Rules for Playing Chicken

1.  If you have no real leverage over your opponent, then you are going to lose. 

Ok, I think that is sufficient.  McGill has been playing a game of chicken with the government of Quebec.  The university has unilaterally increased the tuition for its MBA program by quite a lot (still cheaper than many programs elsewhere) in defiance of Quebec's position that only the government can set the tuition and that tuition should be really, really low.  Quebec kept threatening McGill if it did not get in line.  So, who has the power to hurt (Schelling)?  Um, not McGill.  But now Quebec has said that it will cut its support of McGill by $2 million.  This is quite significant as McGill is already in the midst of a Quebec-induced budget crisis. 

Sure, it made sense that McGill would want to charge the going rate for an MBA.  The graduates mostly finish with jobs that make it relatively straightforward to pay off their debts, and it does not make sense for the rest of the university to subsidize a particularly expensive program.  But this position not only cuts against basic views of what is appropriate in Quebec (all education should be dirt cheap even if that is unsustainable), but let me say it again: McGill has no leverage with Quebec.  And the next government of Quebec is likely to be very hostile to McGill just on the basis of identity politics (Parti Quebecois is not going to fond of an English-speaking educational institution--just a guess on my part).  So, McGill has picked a confrontation it cannot possibly win. 
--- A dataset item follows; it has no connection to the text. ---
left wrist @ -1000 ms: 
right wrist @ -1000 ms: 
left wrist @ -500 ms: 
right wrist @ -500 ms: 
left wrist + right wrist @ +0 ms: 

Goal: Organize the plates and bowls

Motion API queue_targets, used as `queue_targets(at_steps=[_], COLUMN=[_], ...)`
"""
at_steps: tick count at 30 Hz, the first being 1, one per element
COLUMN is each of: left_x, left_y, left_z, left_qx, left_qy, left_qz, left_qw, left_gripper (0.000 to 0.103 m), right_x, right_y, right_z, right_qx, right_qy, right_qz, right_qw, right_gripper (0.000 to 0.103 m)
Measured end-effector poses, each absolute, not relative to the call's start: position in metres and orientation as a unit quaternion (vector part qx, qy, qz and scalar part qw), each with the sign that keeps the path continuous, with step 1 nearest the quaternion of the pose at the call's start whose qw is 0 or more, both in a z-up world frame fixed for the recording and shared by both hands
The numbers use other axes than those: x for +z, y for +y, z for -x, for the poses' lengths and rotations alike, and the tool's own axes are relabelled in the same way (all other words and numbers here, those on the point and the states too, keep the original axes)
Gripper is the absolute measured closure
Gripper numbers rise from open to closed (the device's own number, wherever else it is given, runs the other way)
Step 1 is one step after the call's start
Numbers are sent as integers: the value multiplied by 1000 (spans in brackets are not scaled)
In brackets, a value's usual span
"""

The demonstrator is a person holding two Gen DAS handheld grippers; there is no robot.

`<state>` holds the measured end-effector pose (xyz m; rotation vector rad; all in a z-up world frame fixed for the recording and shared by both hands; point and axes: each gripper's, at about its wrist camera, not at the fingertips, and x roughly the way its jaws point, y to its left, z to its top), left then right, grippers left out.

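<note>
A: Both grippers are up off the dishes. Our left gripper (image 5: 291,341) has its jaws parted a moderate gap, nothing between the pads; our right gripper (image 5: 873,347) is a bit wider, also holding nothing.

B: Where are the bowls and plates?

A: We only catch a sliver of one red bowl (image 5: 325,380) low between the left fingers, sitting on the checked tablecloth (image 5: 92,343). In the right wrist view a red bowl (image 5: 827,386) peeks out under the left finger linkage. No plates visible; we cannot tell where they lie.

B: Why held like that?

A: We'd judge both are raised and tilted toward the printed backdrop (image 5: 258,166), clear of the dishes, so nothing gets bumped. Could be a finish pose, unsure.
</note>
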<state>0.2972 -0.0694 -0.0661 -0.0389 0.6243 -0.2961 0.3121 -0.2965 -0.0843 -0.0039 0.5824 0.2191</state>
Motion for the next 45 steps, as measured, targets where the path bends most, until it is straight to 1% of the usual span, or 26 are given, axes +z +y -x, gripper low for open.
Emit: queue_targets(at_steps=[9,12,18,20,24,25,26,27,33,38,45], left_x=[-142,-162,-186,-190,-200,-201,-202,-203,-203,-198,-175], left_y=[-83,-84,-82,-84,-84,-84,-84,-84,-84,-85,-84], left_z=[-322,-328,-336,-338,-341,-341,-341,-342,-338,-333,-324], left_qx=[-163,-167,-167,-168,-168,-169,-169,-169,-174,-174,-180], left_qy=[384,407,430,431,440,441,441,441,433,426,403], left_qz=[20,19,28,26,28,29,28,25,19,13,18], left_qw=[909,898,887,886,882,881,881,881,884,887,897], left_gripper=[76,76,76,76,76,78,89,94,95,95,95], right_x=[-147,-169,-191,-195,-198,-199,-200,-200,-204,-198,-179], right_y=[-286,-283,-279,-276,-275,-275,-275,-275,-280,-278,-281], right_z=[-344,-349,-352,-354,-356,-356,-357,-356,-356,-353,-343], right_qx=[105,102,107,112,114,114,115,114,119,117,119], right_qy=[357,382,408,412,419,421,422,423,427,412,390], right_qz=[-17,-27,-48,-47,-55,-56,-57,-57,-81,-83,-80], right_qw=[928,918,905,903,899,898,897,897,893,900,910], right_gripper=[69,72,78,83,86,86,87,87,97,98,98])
While I believe McGill is correct in its basic idea--that MBA students should cover much of the cost of their education, I also believe that McGill needs a new strategist.  Whoever gamed this out forgot to include power in their calculations.  They cannot blame the game theorists for that one, as Schelling and the rest always started with the basic situation of whether each side can hurt the other. Not to mention that Quebec has other audiences (the rest of the universities in the province) and incentives not to swerve, even if McGill had some potential to impose some harm onto Quebec. 

All I can say is: oy.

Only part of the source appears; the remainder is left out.